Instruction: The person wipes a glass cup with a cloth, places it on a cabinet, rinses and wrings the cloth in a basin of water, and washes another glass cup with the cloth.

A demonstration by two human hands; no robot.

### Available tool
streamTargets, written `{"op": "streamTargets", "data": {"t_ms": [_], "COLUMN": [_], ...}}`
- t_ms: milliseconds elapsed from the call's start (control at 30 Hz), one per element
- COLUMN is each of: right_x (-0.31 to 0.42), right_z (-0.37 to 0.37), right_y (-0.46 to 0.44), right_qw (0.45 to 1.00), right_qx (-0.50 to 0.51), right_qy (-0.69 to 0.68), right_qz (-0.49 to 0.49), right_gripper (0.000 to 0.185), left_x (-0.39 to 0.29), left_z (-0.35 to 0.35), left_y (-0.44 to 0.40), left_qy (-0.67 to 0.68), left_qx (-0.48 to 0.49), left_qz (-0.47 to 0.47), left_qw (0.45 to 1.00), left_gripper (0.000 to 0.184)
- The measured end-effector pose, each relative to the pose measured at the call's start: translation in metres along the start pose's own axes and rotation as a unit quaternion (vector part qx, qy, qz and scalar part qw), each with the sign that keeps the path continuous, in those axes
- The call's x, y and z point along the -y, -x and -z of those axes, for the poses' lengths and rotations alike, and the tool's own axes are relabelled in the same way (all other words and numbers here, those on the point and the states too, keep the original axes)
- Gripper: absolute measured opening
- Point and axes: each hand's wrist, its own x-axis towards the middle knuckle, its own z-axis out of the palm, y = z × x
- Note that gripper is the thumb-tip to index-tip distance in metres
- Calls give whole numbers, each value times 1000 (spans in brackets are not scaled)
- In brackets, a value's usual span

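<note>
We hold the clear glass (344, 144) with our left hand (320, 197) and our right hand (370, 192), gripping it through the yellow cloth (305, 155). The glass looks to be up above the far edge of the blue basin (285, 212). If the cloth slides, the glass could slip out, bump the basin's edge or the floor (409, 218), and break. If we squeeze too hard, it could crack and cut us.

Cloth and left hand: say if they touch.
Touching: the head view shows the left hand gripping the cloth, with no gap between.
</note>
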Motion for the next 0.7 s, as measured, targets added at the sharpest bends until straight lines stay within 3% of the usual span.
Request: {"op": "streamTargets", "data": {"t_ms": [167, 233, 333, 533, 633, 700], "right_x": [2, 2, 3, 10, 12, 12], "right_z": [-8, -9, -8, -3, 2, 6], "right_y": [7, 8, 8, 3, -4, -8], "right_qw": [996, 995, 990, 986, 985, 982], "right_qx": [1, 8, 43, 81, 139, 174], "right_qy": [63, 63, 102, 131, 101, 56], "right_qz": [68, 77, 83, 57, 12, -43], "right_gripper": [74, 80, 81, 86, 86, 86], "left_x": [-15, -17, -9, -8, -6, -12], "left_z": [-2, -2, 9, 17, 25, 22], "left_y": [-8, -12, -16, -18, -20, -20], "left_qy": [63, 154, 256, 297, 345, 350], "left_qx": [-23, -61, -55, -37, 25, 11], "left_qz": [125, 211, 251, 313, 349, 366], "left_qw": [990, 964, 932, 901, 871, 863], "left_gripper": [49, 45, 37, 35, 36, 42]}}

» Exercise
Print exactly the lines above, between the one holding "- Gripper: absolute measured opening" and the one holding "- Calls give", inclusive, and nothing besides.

» Exercise output
- Gripper: absolute measured opening
- Point and axes: each hand's wrist, its own x-axis towards the middle knuckle, its own z-axis out of the palm, y = z × x
- Note that gripper is the thumb-tip to index-tip distance in metres
- Calls give whole numbers, each value times 1000 (spans in brackets are not scaled)

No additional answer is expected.